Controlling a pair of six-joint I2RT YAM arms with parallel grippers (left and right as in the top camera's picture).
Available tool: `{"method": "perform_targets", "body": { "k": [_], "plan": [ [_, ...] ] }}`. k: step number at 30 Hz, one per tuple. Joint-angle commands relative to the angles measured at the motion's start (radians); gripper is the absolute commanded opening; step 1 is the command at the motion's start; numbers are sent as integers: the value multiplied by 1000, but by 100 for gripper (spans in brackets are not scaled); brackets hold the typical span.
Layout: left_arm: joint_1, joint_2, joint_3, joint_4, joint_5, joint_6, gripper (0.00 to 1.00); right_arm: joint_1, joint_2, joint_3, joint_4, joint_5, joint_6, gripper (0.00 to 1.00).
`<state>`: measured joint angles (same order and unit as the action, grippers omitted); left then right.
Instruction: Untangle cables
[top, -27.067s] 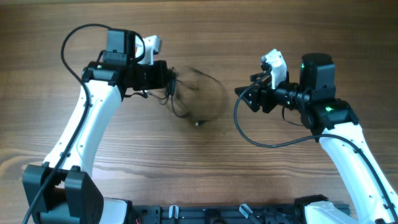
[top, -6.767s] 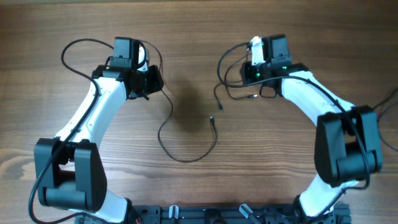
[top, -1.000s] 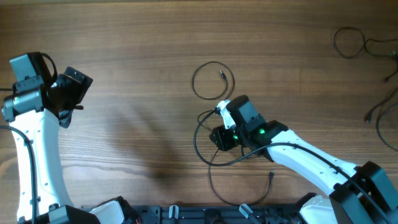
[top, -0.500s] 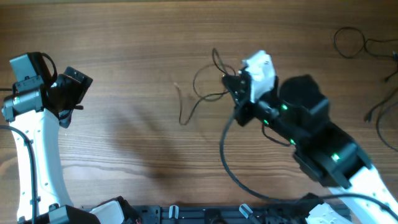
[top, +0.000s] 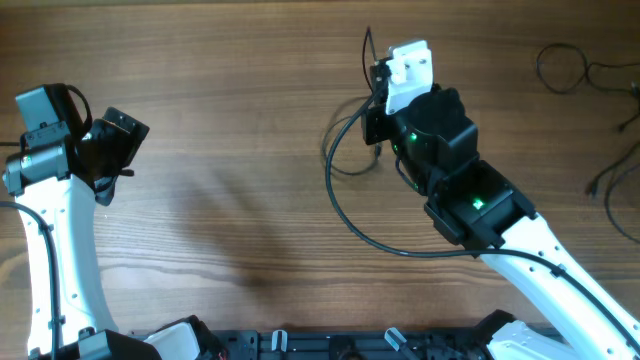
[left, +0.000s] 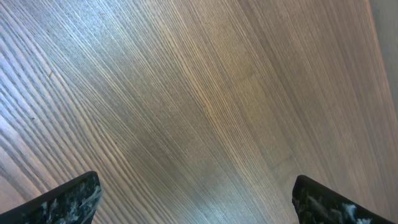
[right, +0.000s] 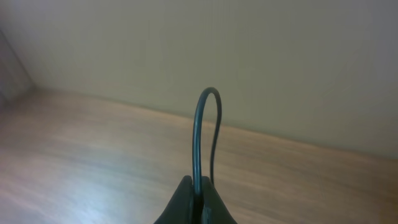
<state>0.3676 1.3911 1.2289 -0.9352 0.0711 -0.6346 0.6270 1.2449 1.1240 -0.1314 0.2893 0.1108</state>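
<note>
**Cable and right tool.** A thin black cable (right: 196, 137) rises as a narrow upright loop from between the fingers of the right tool (right: 198, 202). The fingers are pressed fully together, pinching both strands at the foot of the loop. In the wrist view the loop stands against a pale wall, with the table (right: 93, 143) running off below and beyond the tool. From overhead, a short end of the same cable (top: 368, 42) pokes out past the tip of the right tool (top: 376, 75). A fine strand also shows just behind the tool, but there it cannot be told clearly from the wiring. The held part appears raised off the table; whether any other part of the cable touches the table cannot be told.

**Arm lead.** A thicker black lead (top: 345, 215) leaves the body of the right tool. It sweeps in a wide curve behind and to the left of the tool and ends under the white arm.

**Loose cables.** More thin black cords, the loose cables (top: 560, 68), lie in open loops on the table well to the right of the right tool, near the table's far right corner. Their plugs are too small to make out.

**Left tool.** The left tool (top: 120, 140) hangs well to the left of the right tool, over bare wood. Its wrist view shows the left tool (left: 196, 199) with its jaws spread wide. One fingertip (left: 68, 198) sits at each lower corner of the view, with only wood grain between them, and it holds nothing.
</note>
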Motion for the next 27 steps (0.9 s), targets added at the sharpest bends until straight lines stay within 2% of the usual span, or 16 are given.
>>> {"method": "perform_targets", "body": {
  "k": [1, 4, 8, 10, 15, 16, 17, 19, 20, 21, 22, 23, 25, 27],
  "plan": [
    [1, 1, 5, 2, -17, -10, 100, -9, -27, 9, 21, -13, 51, 4],
    [1, 1, 5, 2, -17, -10, 99, -71, -10, 9, 19, 1, 47, 4],
    [1, 1, 5, 2, -17, -10, 100, -188, 95, 9, 19, 27, 49, 4],
    [1, 1, 5, 2, -17, -10, 100, -224, 201, 8, 1, 21, 49, 4],
    [1, 1, 5, 2, -17, -10, 100, -233, 496, 8, -189, -105, 49, 8],
    [1, 1, 5, 2, -17, -10, 100, -234, 533, 8, -208, -108, 49, 13],
    [1, 1, 5, 2, -17, -10, 100, -234, 567, 8, -224, -115, 48, 24],
    [1, 1, 5, 2, -17, -10, 100, -234, 582, 8, -225, -148, 34, 51],
    [1, 1, 5, 2, -17, -10, 100, -234, 584, 8, -222, -167, -7, 68],
    [1, 1, 5, 2, -17, -10, 100, -234, 584, 8, -223, -169, -15, 78],
    [1, 1, 5, 2, -17, -10, 100, -234, 584, 8, -232, -169, -14, 92],
    [1, 1, 5, 2, -17, -10, 100, -234, 584, 8, -245, -169, -14, 98],
    [1, 1, 5, 2, -17, -10, 100, -234, 584, 2, -258, -230, -19, 100],
    [1, 1, 5, 2, -17, -10, 100, -234, 591, -21, -254, -430, -156, 100]
  ]
}}
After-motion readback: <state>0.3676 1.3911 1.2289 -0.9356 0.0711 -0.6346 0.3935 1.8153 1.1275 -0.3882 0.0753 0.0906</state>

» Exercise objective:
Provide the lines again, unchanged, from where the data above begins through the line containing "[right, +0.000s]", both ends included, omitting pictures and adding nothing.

» Answer to this problem:
Controlling a pair of six-joint I2RT YAM arms with parallel grippers (left and right as in the top camera's picture).
Available tool: `{"method": "perform_targets", "body": { "k": [_], "plan": [ [_, ...] ] }}`. k: step number at 30 Hz, one per tuple. Joint-angle commands relative to the angles measured at the motion's start (radians); gripper is the absolute commanded opening; step 1 is the command at the motion's start; numbers are sent as integers: the value multiplied by 1000, but by 100 for gripper (spans in brackets are not scaled); brackets hold the typical span.
Layout: left_arm: joint_1, joint_2, joint_3, joint_4, joint_5, joint_6, gripper (0.00 to 1.00); right_arm: joint_1, joint_2, joint_3, joint_4, joint_5, joint_6, gripper (0.00 to 1.00).
`<state>`: measured joint angles (same order and unit as the action, grippers omitted); left then right.
Instruction: Untangle cables
[top, -27.067s] 
[top, -6.767s] 
[top, -1.000s] 
[top, -0.500s] 
[top, +0.000s] 
[left, +0.000s] 
[right, +0.000s] 

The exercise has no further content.